HOW TO COMPLETE THIS TASK: Line by line, output the data that follows exactly as written.

(Stored records)
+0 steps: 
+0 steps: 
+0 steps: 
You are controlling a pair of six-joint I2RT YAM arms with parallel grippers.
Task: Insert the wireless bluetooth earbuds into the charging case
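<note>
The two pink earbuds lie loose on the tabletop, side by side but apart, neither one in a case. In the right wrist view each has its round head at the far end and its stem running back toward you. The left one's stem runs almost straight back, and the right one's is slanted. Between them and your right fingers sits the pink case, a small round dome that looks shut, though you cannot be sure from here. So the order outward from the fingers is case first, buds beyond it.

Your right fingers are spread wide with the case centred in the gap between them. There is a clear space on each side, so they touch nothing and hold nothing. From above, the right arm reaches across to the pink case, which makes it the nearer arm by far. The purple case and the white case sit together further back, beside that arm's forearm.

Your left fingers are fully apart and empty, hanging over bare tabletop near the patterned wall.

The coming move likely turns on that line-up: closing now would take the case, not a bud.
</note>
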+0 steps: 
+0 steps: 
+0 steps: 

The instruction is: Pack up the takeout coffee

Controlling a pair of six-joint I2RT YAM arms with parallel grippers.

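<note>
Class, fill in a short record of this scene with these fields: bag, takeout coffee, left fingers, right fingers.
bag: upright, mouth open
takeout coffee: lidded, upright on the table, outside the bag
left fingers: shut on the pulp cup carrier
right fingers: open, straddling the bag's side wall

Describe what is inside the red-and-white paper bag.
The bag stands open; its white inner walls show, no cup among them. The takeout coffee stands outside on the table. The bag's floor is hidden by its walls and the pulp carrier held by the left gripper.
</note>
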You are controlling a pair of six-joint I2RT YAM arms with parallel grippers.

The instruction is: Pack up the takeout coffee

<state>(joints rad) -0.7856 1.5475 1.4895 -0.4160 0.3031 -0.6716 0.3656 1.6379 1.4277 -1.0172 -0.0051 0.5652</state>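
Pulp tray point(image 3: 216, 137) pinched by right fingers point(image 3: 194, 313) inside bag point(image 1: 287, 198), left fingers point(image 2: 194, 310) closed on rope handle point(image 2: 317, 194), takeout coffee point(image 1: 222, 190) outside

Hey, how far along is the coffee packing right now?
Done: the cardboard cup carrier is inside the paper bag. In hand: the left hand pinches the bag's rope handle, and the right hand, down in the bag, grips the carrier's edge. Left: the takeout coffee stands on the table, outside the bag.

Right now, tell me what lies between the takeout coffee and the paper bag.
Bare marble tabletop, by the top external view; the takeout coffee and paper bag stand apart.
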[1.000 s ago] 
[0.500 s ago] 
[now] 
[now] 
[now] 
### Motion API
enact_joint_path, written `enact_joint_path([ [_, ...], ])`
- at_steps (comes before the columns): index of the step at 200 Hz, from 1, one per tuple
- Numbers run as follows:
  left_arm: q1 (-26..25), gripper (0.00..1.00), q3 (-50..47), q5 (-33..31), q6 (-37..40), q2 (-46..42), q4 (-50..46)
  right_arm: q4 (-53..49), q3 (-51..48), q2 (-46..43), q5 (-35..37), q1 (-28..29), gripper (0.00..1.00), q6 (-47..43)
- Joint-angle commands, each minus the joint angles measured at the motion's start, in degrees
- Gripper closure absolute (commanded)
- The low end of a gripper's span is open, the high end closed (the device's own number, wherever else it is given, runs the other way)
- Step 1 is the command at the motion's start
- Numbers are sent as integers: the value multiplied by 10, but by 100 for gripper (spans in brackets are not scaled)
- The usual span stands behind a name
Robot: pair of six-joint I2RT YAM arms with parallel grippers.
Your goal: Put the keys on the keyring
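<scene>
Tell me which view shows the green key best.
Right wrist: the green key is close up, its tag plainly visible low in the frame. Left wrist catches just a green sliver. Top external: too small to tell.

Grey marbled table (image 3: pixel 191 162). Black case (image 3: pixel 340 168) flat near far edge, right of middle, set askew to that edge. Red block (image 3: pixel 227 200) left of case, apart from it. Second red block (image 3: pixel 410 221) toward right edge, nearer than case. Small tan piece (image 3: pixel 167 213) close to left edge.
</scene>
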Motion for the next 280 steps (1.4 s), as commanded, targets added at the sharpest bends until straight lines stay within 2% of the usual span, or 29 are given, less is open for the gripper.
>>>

RESULT OF THE EXERCISE:
+0 steps: 
+0 steps: 
+0 steps: 
You are controlling a pair of six-joint I2RT YAM arms with parallel grippers.
Task: Insert the wireless bluetooth earbuds into the charging case
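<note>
The two pink earbuds lie loose on the tabletop, side by side but apart, neither one in a case. In the right wrist view each has its round head at the far end and its stem running back toward you. The left one's stem runs almost straight back, and the right one's is slanted. Between them and your right fingers sits the pink case, a small round dome that looks shut, though you cannot be sure from here. So the order outward from the fingers is case first, buds beyond it.

Your right fingers are spread wide with the case centred in the gap between them. There is a clear space on each side, so they touch nothing and hold nothing. From above, the right arm reaches across to the pink case, which makes it the nearer arm by far. The purple case and the white case sit together further back, beside that arm's forearm.

Your left fingers are fully apart and empty, hanging over bare tabletop near the patterned wall.

The coming move likely turns on that line-up: closing now would take the case, not a bud.
</note>
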+0 steps: 
+0 steps: 
+0 steps: 

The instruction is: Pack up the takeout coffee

Controlling a pair of six-joint I2RT YAM arms with parallel grippers.

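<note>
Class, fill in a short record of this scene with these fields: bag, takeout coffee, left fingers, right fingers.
bag: upright, mouth open
takeout coffee: lidded, upright on the table, outside the bag
left fingers: shut on the pulp cup carrier
right fingers: open, straddling the bag's side wall

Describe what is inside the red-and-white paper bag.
The bag stands open; its white inner walls show, no cup among them. The takeout coffee stands outside on the table. The bag's floor is hidden by its walls and the pulp carrier held by the left gripper.
</note>
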You are controlling a pair of six-joint I2RT YAM arms with parallel grippers.

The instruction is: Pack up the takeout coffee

<state>(joints rad) -0.7856 1.5475 1.4895 -0.4160 0.3031 -0.6716 0.3656 1.6379 1.4277 -1.0172 -0.0051 0.5652</state>
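Pulp tray point(image 3: 216, 137) pinched by right fingers point(image 3: 194, 313) inside bag point(image 1: 287, 198), left fingers point(image 2: 194, 310) closed on rope handle point(image 2: 317, 194), takeout coffee point(image 1: 222, 190) outside

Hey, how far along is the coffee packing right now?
Done: the cardboard cup carrier is inside the paper bag. In hand: the left hand pinches the bag's rope handle, and the right hand, down in the bag, grips the carrier's edge. Left: the takeout coffee stands on the table, outside the bag.

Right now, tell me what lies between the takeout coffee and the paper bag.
Bare marble tabletop, by the top external view; the takeout coffee and paper bag stand apart.
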[1.000 s ago] 
[0.500 s ago] 
[now] 
[now] 
[now] 
### Motion API
enact_joint_path, written `enact_joint_path([ [_, ...], ])`
- at_steps (comes before the columns): index of the step at 200 Hz, from 1, one per tuple
- Numbers run as follows:
  left_arm: q1 (-26..25), gripper (0.00..1.00), q3 (-50..47), q5 (-33..31), q6 (-37..40), q2 (-46..42), q4 (-50..46)
  right_arm: q4 (-53..49), q3 (-51..48), q2 (-46..43), q5 (-35..37), q1 (-28..29), gripper (0.00..1.00), q6 (-47..43)
- Joint-angle commands, each minus the joint angles measured at the motion's start, in degrees
- Gripper closure absolute (commanded)
- The low end of a gripper's span is open, the high end closed (the device's own number, wherever else it is given, runs the other way)
- Step 1 is the command at the motion's start
- Numbers are sent as integers: the value multiplied by 10, but by 100 for gripper (spans in brackets are not scaled)
- The usual span stands behind a name
Robot: pair of six-joint I2RT YAM arms with parallel grippers.
Your goal: Put the keys on the keyring
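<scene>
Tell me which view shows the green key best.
Right wrist: the green key is close up, its tag plainly visible low in the frame. Left wrist catches just a green sliver. Top external: too small to tell.

Grey marbled table (image 3: pixel 191 162). Black case (image 3: pixel 340 168) flat near far edge, right of middle, set askew to that edge. Red block (image 3: pixel 227 200) left of case, apart from it. Second red block (image 3: pixel 410 221) toward right edge, nearer than case. Small tan piece (image 3: pixel 167 213) close to left edge.
</scene>
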Motion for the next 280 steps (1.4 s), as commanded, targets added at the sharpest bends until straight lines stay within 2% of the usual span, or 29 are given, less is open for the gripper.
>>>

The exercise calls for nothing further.